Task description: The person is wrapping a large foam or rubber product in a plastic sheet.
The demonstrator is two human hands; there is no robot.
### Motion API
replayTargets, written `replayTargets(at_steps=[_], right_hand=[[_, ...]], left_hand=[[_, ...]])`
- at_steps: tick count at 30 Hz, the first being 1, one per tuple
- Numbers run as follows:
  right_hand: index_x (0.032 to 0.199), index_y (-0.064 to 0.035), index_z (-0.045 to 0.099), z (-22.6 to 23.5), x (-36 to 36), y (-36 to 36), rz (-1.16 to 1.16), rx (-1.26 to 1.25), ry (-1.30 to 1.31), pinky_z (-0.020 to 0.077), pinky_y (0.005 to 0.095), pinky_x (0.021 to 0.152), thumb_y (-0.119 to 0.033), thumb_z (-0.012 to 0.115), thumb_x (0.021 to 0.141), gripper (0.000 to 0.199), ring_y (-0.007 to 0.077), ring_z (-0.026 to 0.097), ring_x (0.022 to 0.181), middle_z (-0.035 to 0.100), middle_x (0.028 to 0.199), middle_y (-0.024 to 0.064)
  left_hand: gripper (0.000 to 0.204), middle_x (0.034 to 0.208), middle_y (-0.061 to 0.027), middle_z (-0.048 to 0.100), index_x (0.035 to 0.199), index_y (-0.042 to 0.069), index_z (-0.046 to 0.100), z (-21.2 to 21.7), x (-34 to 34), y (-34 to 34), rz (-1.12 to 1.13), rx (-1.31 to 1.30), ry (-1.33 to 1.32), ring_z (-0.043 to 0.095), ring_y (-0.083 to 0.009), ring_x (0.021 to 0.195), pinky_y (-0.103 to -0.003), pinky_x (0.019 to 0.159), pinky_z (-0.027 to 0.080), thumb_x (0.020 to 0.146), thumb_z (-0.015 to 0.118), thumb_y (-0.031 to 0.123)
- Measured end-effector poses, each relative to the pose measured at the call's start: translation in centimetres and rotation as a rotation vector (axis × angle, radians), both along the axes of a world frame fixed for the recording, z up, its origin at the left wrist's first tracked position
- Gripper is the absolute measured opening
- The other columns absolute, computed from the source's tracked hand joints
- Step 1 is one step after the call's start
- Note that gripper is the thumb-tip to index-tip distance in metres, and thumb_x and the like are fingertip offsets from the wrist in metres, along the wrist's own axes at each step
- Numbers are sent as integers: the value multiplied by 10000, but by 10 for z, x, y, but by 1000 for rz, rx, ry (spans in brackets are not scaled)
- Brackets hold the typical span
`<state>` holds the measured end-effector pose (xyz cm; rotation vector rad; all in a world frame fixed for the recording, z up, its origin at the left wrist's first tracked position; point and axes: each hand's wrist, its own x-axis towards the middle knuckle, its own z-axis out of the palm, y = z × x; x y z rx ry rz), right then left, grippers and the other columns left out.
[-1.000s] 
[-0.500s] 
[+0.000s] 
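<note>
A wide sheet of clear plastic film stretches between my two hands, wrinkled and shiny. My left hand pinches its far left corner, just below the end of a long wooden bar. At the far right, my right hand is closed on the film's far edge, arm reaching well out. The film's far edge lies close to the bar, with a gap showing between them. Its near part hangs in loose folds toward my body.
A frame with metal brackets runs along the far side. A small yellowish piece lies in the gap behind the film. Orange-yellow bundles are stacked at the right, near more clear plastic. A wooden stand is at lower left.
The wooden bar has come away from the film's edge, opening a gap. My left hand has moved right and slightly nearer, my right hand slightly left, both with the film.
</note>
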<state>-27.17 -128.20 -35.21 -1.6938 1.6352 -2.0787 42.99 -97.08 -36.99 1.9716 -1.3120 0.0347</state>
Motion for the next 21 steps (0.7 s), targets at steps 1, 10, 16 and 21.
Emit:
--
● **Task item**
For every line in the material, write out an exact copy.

● **Response**
Task description: The person is wrapping a large foam or rubber product in a plastic sheet.
The demonstrator is two human hands; there is no robot.
### Motion API
replayTargets, written `replayTargets(at_steps=[_], right_hand=[[_, ...]], left_hand=[[_, ...]])`
- at_steps: tick count at 30 Hz, the first being 1, one per tuple
- Numbers run as follows:
  right_hand: index_x (0.032 to 0.199), index_y (-0.064 to 0.035), index_z (-0.045 to 0.099), z (-22.6 to 23.5), x (-36 to 36), y (-36 to 36), rz (-1.16 to 1.16), rx (-1.26 to 1.25), ry (-1.30 to 1.31), pinky_z (-0.020 to 0.077), pinky_y (0.005 to 0.095), pinky_x (0.021 to 0.152), thumb_y (-0.119 to 0.033), thumb_z (-0.012 to 0.115), thumb_x (0.021 to 0.141), gripper (0.000 to 0.199), ring_y (-0.007 to 0.077), ring_z (-0.026 to 0.097), ring_x (0.022 to 0.181), middle_z (-0.035 to 0.100), middle_x (0.028 to 0.199), middle_y (-0.024 to 0.064)
  left_hand: gripper (0.000 to 0.204), middle_x (0.034 to 0.208), middle_y (-0.061 to 0.027), middle_z (-0.048 to 0.100), index_x (0.035 to 0.199), index_y (-0.042 to 0.069), index_z (-0.046 to 0.100), z (-21.2 to 21.7), x (-34 to 34), y (-34 to 34), rz (-1.12 to 1.13), rx (-1.31 to 1.30), ry (-1.33 to 1.32), ring_z (-0.043 to 0.095), ring_y (-0.083 to 0.009), ring_x (0.021 to 0.195), pinky_y (-0.103 to -0.003), pinky_x (0.019 to 0.159), pinky_z (-0.027 to 0.080), thumb_x (0.020 to 0.146), thumb_z (-0.015 to 0.118), thumb_y (-0.031 to 0.123)
- Measured end-effector poses, each relative to the pose measured at the call's start: translation in centimetres and rotation as a rotation vector (axis × angle, radians), both along the axes of a world frame fixed for the recording, z up, its origin at the left wrist's first tracked position
- Gripper is the absolute measured opening
- The other columns absolute, computed from the source's tracked hand joints
- Step 1 is one step after the call's start
- Note that gripper is the thumb-tip to index-tip distance in metres, and thumb_x and the like are fingertip offsets from the wrist in metres, along the wrist's own axes at each step
- Numbers are sent as integers: the value multiplied by 10000, but by 10 for z, x, y, but by 1000 for rz, rx, ry (spans in brackets are not scaled)
- Brackets hold the typical span
`<state>` holds the measured end-effector pose (xyz cm; rotation vector rad; all in a world frame fixed for the recording, z up, its origin at the left wrist's first tracked position; point and axes: each hand's wrist, its own x-axis towards the middle knuckle, its own z-axis out of the palm, y = z × x; x y z rx ry rz), right then left, grippers and the other columns left out.
[-1.000s] 
[-0.500s] 
[+0.000s] 
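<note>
A wide sheet of clear plastic film stretches between my two hands, wrinkled and shiny. My left hand pinches its far left corner, just below the end of a long wooden bar. At the far right, my right hand is closed on the film's far edge, arm reaching well out. The film's far edge lies close to the bar, with a gap showing between them. Its near part hangs in loose folds toward my body.
A frame with metal brackets runs along the far side. A small yellowish piece lies in the gap behind the film. Orange-yellow bundles are stacked at the right, near more clear plastic. A wooden stand is at lower left.
The wooden bar has come away from the film's edge, opening a gap. My left hand has moved right and slightly nearer, my right hand slightly left, both with the film.
</note>
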<state>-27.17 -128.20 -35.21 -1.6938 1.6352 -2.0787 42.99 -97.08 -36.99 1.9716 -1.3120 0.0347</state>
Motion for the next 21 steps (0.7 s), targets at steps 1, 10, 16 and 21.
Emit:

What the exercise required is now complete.